Get Geeks and Suits Performing Their Best Together: 6 Tips
BY Kevin Daum
The best companies today successfully blend tech and non-tech cultures. Here are 6 ways to get everyone working happily together for the same goal.
Even today's non-tech companies have become tech dependent. The most traditional businesses are harnessing technology for efficiency and measurement. The faster technology integrates with standard business practices, the more people have to adapt to different cultures. A huge challenge for most companies today is solving communication issues between those who focus on tech and those who mostly use tech to supplement their work.
I recently interviewed separately the leaders of PubMatic, a venture-backed company that's helping some of the oldest and biggest media publishers drive digital revenue through a more targeted and personalized user experience. Not only do their 400 people need to understand technology, they must support less tech-oriented clients and consumers. CEO Rajeev Goel is a diehard Silicon Valley techie and works closely with his New York-based counterpart, PubMatic President Kirk McDonald, who studied English and has a 2 decades long executive background with Time Inc. and Conde Nast. Together they have bridged the gap between digital and analog inside and outside their business, resulting in a 2012 Deloitte ranking as the third fastest growing company in the US Internet sector.
Here's how the ultimate geek and the consummate content provider created a blended culture of success. Any company or department, tech oriented or not, can use these 6 tips to build a team ready for 21st century prosperity.
1. Hire for compatibility. At PubMatic they require highly skilled people who understand technology as well as experts in content management and marketing, but they frown on isolationists. Their culture is focused on blending and sharing, so they look for people who are open and can commit to cooperative communication. They find people who are natural explainers. It's nice if they already know specifically how to communicate in other areas... but with the right sharing attitude, that skill can be learned.
2. Create a learning culture. Employees at PubMatic are encouraged and rewarded for learning and growing outside their area of expertise. Both Goel and McDonald have been lifelong explorers of new and different arenas and they encourage their employees to do the same. In a blended company, self-directed learning should be enthusiastically expected and empowered. Then the employees themselves will drive the cross pollination of ideas and understanding.
3. Develop common vocabulary. Walk into any tech environment and you'll immediately be bombarded with jargon and acronyms that will seem foreign to those who don't code.
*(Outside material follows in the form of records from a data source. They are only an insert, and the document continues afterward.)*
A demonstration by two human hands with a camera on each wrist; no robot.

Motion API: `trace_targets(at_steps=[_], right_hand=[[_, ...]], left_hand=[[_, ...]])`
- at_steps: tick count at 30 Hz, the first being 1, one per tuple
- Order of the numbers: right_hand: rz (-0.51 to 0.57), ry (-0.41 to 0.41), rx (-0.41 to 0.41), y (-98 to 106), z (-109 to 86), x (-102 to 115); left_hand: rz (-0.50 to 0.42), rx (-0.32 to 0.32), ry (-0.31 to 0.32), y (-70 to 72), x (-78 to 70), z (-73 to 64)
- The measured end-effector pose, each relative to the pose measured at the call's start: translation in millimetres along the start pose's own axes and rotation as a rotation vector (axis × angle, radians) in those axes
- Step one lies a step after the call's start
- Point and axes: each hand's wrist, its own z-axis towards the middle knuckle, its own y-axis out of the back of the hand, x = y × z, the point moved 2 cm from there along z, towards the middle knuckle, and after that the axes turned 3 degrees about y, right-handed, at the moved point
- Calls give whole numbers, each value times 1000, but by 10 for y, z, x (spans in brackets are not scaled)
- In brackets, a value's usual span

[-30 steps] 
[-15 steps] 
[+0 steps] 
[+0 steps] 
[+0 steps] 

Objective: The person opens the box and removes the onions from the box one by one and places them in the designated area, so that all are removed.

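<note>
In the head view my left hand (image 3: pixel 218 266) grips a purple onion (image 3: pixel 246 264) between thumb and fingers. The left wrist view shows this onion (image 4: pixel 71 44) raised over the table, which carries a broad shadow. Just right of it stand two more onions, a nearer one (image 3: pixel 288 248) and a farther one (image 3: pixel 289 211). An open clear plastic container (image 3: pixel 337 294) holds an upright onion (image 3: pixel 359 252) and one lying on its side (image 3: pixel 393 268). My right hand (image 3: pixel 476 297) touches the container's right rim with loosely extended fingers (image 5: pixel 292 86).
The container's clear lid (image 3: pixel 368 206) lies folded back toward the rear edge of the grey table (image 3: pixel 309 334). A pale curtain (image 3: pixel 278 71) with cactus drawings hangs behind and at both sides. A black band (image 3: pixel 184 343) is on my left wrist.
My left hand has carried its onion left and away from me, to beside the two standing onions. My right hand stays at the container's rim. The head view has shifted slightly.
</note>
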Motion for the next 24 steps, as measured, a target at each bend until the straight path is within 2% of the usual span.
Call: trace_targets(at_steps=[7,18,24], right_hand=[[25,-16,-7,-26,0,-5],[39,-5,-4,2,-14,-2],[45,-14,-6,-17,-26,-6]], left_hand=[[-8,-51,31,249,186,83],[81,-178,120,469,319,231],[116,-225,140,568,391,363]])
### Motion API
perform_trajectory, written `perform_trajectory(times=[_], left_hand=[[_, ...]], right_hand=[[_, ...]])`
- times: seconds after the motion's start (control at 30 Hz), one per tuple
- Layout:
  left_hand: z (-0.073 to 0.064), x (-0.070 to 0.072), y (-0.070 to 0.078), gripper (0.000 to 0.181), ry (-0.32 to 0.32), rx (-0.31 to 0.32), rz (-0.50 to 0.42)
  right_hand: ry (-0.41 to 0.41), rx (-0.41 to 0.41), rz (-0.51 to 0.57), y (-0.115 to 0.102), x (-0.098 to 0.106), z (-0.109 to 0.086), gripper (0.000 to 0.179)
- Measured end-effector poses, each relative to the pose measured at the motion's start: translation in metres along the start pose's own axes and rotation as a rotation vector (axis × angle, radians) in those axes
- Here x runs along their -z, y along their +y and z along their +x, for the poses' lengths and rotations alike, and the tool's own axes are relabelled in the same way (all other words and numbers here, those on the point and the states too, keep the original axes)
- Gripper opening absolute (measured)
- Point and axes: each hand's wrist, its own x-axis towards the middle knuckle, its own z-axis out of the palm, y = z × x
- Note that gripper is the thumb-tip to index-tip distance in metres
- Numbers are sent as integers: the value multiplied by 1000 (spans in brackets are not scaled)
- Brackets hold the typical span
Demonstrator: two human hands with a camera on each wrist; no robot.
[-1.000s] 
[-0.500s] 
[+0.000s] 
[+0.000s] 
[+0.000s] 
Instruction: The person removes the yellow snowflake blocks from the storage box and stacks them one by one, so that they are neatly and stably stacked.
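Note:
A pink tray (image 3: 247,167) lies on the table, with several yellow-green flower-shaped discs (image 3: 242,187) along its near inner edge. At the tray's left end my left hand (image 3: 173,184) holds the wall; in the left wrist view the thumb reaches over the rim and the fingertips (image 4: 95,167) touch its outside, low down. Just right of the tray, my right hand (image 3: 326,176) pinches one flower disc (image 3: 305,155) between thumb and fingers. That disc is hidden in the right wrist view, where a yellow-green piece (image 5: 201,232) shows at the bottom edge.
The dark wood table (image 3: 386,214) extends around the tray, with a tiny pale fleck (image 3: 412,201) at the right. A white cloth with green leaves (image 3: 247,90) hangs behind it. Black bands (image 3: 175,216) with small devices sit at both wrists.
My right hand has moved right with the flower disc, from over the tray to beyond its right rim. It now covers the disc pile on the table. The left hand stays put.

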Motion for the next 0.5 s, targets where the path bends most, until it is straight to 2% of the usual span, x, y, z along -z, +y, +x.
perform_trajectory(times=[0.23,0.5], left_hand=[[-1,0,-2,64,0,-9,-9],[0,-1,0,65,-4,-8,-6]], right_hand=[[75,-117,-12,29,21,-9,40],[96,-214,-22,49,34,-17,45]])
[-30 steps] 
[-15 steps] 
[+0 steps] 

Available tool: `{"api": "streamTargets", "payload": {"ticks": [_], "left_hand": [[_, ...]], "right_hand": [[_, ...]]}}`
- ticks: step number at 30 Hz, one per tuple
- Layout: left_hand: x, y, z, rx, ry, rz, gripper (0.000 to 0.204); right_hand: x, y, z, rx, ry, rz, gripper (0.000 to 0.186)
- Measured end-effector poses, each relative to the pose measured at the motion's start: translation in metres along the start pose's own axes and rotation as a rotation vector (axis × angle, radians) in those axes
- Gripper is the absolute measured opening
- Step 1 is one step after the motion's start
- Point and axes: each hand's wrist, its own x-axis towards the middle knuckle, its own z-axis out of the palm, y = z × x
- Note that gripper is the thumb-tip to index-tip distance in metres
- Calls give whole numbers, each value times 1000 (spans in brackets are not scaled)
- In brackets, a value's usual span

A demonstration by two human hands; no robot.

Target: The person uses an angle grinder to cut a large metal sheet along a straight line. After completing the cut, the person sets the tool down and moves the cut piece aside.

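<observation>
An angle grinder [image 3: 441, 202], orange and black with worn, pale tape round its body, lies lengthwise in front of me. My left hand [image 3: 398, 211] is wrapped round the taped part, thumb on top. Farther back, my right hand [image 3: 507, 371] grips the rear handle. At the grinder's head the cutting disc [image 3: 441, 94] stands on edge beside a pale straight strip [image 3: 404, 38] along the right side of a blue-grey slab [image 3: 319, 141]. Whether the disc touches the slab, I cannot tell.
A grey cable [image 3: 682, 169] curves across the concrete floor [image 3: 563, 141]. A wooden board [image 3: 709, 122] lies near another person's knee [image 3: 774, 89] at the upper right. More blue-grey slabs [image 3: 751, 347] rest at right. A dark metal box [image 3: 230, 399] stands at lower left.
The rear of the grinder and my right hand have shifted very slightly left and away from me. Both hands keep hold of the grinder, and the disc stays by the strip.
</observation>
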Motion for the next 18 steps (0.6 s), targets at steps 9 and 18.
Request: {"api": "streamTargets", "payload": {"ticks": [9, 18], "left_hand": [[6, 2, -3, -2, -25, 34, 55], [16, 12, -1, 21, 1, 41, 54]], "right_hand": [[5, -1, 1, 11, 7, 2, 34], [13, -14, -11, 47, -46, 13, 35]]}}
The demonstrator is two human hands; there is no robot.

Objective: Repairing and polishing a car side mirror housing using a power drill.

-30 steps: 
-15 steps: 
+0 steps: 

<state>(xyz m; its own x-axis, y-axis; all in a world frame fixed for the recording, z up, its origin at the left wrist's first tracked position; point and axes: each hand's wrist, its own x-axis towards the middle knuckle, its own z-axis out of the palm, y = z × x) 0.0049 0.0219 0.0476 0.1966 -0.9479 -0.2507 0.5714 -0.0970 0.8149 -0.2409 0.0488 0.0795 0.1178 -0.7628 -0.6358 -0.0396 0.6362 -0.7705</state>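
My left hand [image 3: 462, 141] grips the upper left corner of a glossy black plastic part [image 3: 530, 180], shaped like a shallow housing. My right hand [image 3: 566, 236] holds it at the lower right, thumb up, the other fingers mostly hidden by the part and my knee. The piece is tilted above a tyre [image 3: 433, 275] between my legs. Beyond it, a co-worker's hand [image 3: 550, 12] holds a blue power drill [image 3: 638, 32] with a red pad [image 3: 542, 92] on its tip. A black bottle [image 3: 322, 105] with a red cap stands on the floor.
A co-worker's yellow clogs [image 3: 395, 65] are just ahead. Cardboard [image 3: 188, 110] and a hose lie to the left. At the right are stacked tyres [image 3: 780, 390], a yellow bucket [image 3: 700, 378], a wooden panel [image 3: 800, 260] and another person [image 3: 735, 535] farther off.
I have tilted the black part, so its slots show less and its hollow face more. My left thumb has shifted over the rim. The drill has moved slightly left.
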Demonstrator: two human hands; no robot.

But as strange as a language of letters may sound, it's now more foreign than the language of finance or marketing to those who live outside that culture. PubMatic makes a point of teaching common language so all employees can find a way to understand each other and their customers. Just a simple communal glossary and some training can improve communication gaps in a flash.
4. Foster humility. When you hire top talent they have to be good at and proud of what they do, and they need to passionately advocate for their area of expertise. Often, however, this sort of behavior can come across as condescending and dismissive. PubMatic creates an atmosphere where being humble and respectful is considered a virtue. Ego is necessary but only in the service of the company, the clients and the consumers.
5. Create practical empathy. Goel and McDonald each spoke about the importance of having employees experience the perspective of all aspects in the company. People need to understand clearly what others do. This means getting comfortable with processes such as code, content creation or pitching. They encourage making employees actually practice each other's work. Marketers may actually try their hand at simple coding and engineers get to pitch a product. The perspective change can surface important issues and create more uniform understanding and continuity.
6. Unite with shared goals. So much of the cooperative approach among employees is dependent upon motivation. Many companies silo their people with individual focus and objectives. Goel and McDonald believe that aligning employees around the shared mission of the company as well as departmental goals and projects motivates them to find pathways to understanding and collaboration. It's worked well at the top and PubMatic's results seem to say it's working throughout the company as well.